La version « low-cost » est le vol stratosphérique en ballon : pas d’apesanteur, mais assez de hauteur pour voir la courbure de la Terre et se rêver astronautes. Sur ce créneau se trouvent deux entreprises : Space Perspective et World View. La première montre une capsule luxueuse pour un vol de six heures avec champagne, wifi et vue panoramique pour 125 000 dollars tandis que la seconde, pour la même durée, propose différents départs pour admirer entre autres le Grand Canyon ou la Muraille de Chine pour 50 000 dollars.
Demain, tout le monde dans l’espace ?
La première limite du tourisme spatial, outre le prix, est qu’il faut être en bonne santé et même en bonne condition physique. Cependant, les vols stratosphériques ont pour avantage de ne pas avoir besoin de période d’entraînement au préalable.
Et si les billets sont aussi chers, c’est parce que les voyages dans l’espace font encore face à des limites techniques importantes. Tout comme le prix des billets d’avion a pu baisser en créant des modèles qui peuvent embarquer plus de passagers, il faut réussir à concevoir des navettes spatiales réutilisables capables de transporter plus d’une centaine de personnes. Jusqu’ici, jamais une fusée n’a transporté plus de huit personnes.
Elon Musk place ses espoirs dans son lanceur Starship et affirme qu’une version nommée Starship Crew pourra transporter 100 personnes. Alors que le dernier essai de motorisation du Starship mi-juillet s’est soldé par une explosion, il paraît évident que son premier vol orbital n’aura pas lieu courant 2022 comme prévu. Les vols habités par plus d’une dizaine de personnes ne sont peut-être plus à des années-lumières de nous, mais ce n’est pas pour tout de suite.

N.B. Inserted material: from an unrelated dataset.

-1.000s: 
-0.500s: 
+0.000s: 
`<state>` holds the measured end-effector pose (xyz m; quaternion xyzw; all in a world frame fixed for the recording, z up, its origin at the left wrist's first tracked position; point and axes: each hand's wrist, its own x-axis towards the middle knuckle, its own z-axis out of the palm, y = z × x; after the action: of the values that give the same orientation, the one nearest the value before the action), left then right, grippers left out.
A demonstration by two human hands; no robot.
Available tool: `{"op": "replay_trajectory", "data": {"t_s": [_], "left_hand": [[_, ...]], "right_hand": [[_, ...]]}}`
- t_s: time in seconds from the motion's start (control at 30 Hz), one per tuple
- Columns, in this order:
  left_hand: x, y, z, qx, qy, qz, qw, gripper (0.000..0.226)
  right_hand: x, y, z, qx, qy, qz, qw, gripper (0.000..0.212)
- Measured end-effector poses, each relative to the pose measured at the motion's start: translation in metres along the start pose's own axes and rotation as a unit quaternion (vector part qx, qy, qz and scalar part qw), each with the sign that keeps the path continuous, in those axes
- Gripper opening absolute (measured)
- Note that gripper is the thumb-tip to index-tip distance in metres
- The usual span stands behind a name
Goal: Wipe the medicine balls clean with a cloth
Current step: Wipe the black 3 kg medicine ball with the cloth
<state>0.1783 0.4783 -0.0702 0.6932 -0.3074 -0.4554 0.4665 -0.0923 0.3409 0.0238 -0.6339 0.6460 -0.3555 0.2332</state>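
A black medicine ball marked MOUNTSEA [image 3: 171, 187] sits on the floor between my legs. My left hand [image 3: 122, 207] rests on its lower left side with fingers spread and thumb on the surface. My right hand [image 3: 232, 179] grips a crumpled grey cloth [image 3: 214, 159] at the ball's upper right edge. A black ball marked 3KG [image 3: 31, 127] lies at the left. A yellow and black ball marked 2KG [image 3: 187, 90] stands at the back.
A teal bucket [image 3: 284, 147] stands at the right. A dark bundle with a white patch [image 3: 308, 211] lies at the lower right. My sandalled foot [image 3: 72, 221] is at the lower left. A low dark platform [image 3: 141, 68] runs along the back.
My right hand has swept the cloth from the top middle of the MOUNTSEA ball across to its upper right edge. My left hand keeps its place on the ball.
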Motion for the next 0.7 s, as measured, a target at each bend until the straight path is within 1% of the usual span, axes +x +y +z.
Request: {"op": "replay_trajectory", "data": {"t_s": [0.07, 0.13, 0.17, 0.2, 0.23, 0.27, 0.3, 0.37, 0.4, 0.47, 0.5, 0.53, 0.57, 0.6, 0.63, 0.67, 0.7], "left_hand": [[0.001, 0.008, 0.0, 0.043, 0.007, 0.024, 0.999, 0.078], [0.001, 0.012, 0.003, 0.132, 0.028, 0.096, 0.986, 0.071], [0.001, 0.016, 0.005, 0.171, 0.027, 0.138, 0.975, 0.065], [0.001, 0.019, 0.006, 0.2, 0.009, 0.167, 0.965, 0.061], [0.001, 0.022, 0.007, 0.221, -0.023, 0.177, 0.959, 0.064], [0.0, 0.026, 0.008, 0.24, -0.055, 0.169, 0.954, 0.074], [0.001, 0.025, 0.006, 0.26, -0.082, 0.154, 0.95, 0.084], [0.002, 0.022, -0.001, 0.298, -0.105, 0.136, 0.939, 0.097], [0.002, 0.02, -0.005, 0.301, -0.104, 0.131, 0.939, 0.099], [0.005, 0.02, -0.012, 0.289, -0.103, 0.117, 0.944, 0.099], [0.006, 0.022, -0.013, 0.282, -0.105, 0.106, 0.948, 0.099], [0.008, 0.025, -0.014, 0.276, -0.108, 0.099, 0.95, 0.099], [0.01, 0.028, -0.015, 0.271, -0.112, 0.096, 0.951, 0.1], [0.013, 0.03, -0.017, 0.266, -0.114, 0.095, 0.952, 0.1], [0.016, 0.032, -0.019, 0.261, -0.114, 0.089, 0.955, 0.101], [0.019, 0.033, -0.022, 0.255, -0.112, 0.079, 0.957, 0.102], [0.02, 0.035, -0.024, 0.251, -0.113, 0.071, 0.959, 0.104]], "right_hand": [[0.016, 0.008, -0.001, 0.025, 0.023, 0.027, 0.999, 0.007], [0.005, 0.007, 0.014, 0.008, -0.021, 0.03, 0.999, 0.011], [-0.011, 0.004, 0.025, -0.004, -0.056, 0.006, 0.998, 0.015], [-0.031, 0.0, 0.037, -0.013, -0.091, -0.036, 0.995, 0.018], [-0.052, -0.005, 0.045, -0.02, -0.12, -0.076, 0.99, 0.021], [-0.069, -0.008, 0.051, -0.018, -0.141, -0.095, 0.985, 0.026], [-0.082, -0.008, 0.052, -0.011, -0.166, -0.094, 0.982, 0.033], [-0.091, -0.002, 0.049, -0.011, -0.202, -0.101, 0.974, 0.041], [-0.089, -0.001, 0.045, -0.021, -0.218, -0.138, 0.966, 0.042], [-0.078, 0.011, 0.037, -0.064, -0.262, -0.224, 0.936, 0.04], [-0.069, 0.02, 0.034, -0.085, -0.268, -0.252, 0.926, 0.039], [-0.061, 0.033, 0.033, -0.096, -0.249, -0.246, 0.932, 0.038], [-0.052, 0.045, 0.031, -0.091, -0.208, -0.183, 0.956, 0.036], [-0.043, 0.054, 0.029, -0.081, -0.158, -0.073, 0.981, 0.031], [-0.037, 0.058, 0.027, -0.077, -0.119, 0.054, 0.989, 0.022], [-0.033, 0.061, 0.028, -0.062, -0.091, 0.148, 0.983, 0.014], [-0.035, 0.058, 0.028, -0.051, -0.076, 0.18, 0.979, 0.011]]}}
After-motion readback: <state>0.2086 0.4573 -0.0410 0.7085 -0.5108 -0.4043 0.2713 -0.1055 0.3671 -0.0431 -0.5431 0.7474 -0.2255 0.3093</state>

Une démarche controversée, voire hors-sol
Mais est-il seulement souhaitable que l’espace soit une destination de vacances comme une autre, où des milliers de personnes iraient chaque jour ? Les critiques n’ont pas tardé à arriver après les vols de Jeff Bezos et Richard Branson. Ce qui ressemblait au départ à un rêve d’enfant s’est vite transformé en guerre d’ego entre milliardaires. Cela peut aussi être vu comme un gâchis de ressources : quitte à investir des milliards dans l’espace, pourquoi ne pas contribuer à la recherche plutôt qu’au tourisme ? Mais la principale controverse se situe dans les enjeux environnementaux.
L’astrophysicien Roland Lehoucq a affirmé, en s’appuyant sur un rapport de la Federal Aviation Administration (FAA américaine) sur SpaceX datant de février 2020, que les vols sub-orbitaux « coûtaient » six tonnes de CO2 par passager et les vols orbitaux jusqu’à 60 tonnes de CO2 par passager. À titre de comparaison, l’empreinte carbone annuelle par habitant en France était de neuf tonnes d’équivalent CO2 en 2019. Une empreinte qu’il faudrait encore diminuer pour limiter les effets du changement climatique et préserver l’environnement.
À l’heure où il est demandé de moins prendre la voiture et l’avion, faire miroiter des voyages touristiques dans l’espace semble complètement déconnecté de la réalité. Un loisir réservé à une élite ultrariche – à l’image d’Elon Musk qui affirmait que « presque n’importe qui » pouvait se procurer 100 000 dollars pour aller sur Mars – qui montre moins l’immensité de l’espace que celle des inégalités économiques.